### Work instructions:
Identify, in the records below, every line where the string "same" appears, and copy each such line.

### Supplied records:
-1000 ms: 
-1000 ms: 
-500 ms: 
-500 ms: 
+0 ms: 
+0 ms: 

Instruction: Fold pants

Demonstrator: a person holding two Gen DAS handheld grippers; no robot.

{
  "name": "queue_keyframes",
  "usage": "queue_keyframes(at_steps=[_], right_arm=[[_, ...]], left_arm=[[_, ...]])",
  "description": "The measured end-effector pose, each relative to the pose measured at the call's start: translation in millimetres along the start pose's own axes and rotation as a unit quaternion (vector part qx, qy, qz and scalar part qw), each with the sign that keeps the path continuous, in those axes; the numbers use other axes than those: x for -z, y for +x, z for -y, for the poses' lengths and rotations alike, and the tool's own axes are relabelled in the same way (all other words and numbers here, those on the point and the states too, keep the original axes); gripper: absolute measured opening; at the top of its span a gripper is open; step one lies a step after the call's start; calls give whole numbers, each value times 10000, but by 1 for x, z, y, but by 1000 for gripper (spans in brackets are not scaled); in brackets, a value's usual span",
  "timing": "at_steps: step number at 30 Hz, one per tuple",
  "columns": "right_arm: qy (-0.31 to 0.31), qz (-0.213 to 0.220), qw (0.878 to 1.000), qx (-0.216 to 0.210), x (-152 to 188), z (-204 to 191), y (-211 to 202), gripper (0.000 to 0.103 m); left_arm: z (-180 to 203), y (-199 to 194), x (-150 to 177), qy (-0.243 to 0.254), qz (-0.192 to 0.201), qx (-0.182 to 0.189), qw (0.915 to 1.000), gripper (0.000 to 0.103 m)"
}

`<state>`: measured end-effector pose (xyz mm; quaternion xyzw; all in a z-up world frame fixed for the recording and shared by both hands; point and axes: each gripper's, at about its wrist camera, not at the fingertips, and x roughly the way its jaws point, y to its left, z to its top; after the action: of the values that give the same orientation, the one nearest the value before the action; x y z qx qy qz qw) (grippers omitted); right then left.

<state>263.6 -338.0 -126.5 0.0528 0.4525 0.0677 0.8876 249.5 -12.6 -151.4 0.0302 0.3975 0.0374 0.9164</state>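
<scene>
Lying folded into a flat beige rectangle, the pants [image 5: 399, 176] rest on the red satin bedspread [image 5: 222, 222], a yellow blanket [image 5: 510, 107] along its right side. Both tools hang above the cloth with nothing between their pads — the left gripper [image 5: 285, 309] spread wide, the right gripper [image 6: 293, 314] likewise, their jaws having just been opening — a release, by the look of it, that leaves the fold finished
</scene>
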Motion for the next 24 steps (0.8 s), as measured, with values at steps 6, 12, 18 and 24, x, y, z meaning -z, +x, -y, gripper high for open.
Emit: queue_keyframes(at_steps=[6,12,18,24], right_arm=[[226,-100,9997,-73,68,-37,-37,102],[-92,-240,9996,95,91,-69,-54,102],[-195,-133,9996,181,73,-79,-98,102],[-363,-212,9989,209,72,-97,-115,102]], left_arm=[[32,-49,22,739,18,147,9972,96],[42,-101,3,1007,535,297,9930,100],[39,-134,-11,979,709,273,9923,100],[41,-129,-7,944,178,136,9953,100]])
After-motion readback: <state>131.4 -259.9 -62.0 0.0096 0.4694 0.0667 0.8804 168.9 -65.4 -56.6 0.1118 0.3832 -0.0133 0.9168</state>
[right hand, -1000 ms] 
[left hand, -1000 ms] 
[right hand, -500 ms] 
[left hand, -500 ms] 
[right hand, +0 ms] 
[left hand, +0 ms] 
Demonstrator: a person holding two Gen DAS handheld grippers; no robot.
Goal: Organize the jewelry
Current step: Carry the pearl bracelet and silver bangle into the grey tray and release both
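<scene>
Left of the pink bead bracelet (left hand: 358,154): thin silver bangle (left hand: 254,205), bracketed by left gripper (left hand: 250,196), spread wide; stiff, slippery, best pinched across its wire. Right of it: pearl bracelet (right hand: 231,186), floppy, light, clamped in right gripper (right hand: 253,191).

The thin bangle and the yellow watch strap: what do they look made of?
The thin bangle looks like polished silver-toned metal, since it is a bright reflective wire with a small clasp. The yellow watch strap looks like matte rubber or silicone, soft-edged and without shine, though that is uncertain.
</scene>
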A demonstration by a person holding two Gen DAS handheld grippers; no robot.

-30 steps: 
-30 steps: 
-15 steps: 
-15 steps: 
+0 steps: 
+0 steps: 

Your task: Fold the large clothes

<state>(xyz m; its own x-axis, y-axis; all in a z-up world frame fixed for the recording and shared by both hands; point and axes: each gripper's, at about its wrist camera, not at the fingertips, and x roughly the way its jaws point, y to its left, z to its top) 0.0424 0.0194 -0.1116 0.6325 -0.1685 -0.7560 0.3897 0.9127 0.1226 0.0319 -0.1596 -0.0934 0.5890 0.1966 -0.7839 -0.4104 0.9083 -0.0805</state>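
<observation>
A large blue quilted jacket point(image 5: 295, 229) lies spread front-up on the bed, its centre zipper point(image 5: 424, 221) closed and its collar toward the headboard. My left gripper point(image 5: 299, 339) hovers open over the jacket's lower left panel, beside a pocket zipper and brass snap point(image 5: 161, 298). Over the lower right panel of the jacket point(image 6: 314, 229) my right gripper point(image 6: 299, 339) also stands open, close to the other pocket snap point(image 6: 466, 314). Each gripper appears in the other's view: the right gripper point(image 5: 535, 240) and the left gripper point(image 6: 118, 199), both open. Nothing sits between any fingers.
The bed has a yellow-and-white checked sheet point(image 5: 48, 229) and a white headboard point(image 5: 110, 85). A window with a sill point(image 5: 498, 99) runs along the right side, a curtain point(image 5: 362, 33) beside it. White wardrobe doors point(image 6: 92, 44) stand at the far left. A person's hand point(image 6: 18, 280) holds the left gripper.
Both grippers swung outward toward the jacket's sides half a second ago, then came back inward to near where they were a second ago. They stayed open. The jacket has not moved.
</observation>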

### Exercise result:
  "description": "The measured end-effector pose, each relative to the pose measured at the call's start: translation in millimetres along the start pose's own axes and rotation as a unit quaternion (vector part qx, qy, qz and scalar part qw), each with the sign that keeps the path continuous, in those axes; the numbers use other axes than those: x for -z, y for +x, z for -y, for the poses' lengths and rotations alike, and the tool's own axes are relabelled in the same way (all other words and numbers here, those on the point and the states too, keep the original axes); gripper: absolute measured opening; at the top of its span a gripper is open; step one lies a step after the call's start; calls give whole numbers, each value times 10000, but by 1 for x, z, y, but by 1000 for gripper (spans in brackets are not scaled); in brackets, a value's usual span",
`<state>`: measured end-effector pose (xyz mm; quaternion xyzw; all in a z-up world frame fixed for the recording and shared by both hands; point and axes: each gripper's, at about its wrist camera, not at the fingertips, and x roughly the way its jaws point, y to its left, z to its top; after the action: of the values that give the same orientation, the one nearest the value before the action; x y z qx qy qz qw) (grippers omitted); right then left.

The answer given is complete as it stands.